## Task item
Repeat exactly the lines from the start of the material below up to and including the "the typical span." line.
=== Begin Enclosure ===
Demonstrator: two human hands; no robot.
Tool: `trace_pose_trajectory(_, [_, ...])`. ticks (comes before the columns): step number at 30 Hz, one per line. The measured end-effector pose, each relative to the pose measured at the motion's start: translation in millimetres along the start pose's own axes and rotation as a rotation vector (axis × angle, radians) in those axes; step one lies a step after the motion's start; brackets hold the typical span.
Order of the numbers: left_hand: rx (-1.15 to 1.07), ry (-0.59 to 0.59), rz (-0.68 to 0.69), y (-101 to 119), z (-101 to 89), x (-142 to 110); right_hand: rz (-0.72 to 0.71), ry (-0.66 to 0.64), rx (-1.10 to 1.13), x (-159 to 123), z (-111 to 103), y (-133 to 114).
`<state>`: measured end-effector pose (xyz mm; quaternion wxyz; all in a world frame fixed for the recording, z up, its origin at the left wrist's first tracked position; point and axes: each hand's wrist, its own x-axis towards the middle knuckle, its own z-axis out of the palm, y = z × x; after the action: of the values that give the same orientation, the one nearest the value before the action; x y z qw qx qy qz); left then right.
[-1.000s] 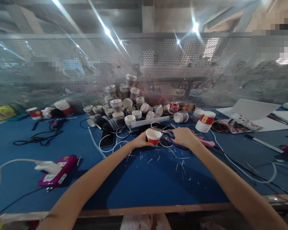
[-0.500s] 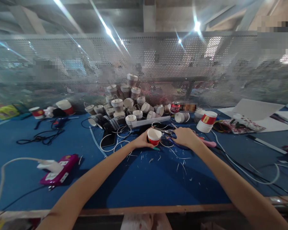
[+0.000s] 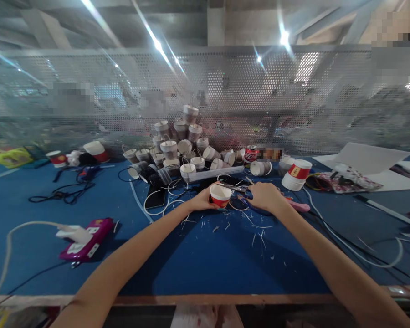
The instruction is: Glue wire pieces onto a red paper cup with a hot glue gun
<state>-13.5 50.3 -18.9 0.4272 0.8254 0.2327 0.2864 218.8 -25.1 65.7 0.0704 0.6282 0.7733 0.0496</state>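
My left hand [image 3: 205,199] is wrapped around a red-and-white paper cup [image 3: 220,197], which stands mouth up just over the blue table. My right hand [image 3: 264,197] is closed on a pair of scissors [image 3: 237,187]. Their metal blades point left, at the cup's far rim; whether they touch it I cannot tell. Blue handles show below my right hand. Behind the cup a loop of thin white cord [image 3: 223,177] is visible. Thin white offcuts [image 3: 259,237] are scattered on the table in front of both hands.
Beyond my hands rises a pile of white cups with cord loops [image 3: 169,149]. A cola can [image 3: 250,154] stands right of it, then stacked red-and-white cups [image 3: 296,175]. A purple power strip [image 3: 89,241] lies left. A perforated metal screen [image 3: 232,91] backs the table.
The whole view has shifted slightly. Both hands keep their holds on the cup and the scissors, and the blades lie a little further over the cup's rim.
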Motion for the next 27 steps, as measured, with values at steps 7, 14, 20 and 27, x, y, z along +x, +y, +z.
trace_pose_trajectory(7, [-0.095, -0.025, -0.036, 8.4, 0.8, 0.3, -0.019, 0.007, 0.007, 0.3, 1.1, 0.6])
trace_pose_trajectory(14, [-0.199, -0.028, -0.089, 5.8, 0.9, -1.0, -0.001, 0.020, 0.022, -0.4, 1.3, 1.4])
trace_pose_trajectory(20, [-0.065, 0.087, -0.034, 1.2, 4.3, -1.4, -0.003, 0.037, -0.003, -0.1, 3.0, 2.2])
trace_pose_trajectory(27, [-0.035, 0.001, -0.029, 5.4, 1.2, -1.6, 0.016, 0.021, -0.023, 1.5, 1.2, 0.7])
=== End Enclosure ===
## Solved problem
Demonstrator: two human hands; no robot.
Tool: `trace_pose_trajectory(_, [_, ...])`. ticks (comes before the columns): step number at 30 Hz, one per line. The measured end-effector pose, each relative to the pose measured at the motion's start: translation in millimetres along the start pose's own axes and rotation as a rotation vector (axis × angle, radians) in those axes; step one lies a step after the motion's start; brackets hold the typical span.

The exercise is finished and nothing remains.